Personal information
- Full name: Kler Low Eh Hmoo Heh
- Date of birth: 21 October 1996 (age 29)
- Place of birth: Umpiem Mai Refugee Camp, Tak, Thailand
- Position: Winger

Youth career
- 2006–2015: Sheffield United

Senior career*
- Years: Team / Apps / (Gls)
- 2014–2017: Sheffield United / 0 / (0)
- 2014: → Stocksbridge PS (loan) / 7 / (0)
- 2016: → Dumbarton (loan) / 4 / (0)
- 2017: DFK Dainava / 9 / (0)
- 2017–2018: FK Jelgava / 10 / (3)
- 2018: FK Jonava / 8 / (0)
- 2019: Stocksbridge PS / 0 / (0)
- 2019: Sheffield Town / 12 / (0)
- Total:  / 50 / (3)

= Kler Heh =

Thai-Burmese footballer

Kler Heh (born 21 October 1996) is a Karen former professional footballer who plays as a winger. Born in a refugee camp near the Myanmar border in Thailand, his family was resettled to Sheffield under the British government's Gateway Protection Programme in 2006. He came through the youth system at Sheffield United before signing a professional contract.

==Early life==
Kler Heh was born in the Umpiem Mai Refugee Camp on the Thailand-Myanmar border in Tak Province. His parents had fled there from the Karen conflict between the Karen miniority group and the government of Myanmar. He was resettled in the UK with his family under the government's Gateway Protection Programme in 2006. In March 2015, he signed a professional contract to play for Sheffield United.

==Club career==
After signing his first professional contract with the Blades in Summer 2015, he joined Scottish Championship side Dumbarton on loan in January 2016. He made his senior debut as an 84th-minute substitute in a 1–0 victory over Livingston.

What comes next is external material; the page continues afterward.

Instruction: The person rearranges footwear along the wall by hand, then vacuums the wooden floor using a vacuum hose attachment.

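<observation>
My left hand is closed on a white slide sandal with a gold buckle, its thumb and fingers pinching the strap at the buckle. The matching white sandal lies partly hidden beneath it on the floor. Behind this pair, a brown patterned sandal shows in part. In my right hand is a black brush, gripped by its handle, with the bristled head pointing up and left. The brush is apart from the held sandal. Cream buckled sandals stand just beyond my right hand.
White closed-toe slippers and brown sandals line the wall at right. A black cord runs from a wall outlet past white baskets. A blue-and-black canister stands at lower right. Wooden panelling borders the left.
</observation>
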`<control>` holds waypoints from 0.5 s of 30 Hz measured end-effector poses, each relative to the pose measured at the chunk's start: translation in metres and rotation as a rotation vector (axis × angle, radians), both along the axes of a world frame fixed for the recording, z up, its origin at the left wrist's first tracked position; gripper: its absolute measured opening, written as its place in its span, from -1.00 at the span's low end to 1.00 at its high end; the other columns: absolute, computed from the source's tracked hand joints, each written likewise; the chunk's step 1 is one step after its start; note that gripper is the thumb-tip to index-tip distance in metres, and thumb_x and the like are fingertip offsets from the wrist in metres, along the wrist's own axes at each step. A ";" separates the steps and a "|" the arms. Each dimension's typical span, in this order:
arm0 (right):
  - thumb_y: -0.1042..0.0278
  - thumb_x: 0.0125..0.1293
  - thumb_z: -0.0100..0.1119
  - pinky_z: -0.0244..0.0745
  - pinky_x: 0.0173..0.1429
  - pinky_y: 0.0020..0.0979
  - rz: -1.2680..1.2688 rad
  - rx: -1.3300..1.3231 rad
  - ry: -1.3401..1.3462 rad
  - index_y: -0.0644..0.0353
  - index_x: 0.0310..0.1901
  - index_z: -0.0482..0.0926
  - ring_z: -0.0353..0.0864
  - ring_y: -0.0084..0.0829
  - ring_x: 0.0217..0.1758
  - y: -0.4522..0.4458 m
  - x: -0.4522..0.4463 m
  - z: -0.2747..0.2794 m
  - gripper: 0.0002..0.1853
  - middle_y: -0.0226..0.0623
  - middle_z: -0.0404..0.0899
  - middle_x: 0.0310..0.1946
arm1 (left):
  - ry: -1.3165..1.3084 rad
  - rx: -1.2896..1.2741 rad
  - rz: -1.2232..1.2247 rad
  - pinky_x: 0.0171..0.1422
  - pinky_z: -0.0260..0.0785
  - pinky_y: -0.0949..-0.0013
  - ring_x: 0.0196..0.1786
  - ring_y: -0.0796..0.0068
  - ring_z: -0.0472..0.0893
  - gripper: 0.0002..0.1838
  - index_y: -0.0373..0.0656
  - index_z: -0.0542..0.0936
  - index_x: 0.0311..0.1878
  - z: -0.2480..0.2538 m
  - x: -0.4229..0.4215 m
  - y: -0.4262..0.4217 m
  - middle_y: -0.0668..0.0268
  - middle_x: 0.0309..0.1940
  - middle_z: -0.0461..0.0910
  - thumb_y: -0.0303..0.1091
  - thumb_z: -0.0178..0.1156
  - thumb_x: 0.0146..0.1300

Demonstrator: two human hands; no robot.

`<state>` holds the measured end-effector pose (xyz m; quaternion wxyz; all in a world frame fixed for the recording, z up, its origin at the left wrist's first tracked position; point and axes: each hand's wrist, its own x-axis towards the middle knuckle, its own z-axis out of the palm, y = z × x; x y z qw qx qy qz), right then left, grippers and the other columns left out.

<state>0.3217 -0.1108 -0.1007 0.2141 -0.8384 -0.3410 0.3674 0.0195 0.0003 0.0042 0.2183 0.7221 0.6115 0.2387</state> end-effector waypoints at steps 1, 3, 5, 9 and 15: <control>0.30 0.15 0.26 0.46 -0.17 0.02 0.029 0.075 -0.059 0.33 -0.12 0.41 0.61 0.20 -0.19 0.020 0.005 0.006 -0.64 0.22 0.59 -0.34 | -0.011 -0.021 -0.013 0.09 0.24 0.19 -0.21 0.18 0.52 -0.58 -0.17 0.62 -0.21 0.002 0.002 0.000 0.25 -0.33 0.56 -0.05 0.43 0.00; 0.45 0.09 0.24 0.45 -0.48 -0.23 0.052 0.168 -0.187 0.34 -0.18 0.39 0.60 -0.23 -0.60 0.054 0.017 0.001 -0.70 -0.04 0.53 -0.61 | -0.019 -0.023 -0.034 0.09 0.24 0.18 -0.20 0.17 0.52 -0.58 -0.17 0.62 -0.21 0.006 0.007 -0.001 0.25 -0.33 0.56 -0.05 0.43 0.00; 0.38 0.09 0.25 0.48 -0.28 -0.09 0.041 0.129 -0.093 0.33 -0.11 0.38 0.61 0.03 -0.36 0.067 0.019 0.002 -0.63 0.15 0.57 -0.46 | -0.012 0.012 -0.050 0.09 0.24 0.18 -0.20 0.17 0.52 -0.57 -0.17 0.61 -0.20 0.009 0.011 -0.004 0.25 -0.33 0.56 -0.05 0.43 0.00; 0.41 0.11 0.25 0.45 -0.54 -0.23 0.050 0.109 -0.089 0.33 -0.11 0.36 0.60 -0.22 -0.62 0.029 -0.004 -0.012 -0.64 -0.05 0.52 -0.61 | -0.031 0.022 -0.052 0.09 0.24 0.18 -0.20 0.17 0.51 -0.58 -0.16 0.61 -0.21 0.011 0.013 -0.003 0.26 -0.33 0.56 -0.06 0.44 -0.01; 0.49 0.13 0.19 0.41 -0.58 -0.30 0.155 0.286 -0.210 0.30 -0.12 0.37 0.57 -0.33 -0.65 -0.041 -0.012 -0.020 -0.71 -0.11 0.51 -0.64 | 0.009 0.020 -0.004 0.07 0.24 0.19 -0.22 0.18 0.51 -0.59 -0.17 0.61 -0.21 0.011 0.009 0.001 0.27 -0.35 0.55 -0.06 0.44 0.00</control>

Heh joined Lithuanian I Lyga club DFK Dainava Alytus in March 2017 and became an important part of the team, before being signed by Latvian Higher League side FK Jelgava in the 2017 summer transfer window. In January 2018, he signed for FK Jonava.

==International career==
Kler Heh is eligible to represent the Myanmar football team. In the summer of 2015 he announced that he would represent Myanmar internationally. The Myanmar Football Federation has stated that it is interested in having him play for the national team but that it would be difficult due to Myanmar's strict laws forbidding dual citizenship, in effect meaning that Heh would have to renounce his Thai and British passports to play for the national team.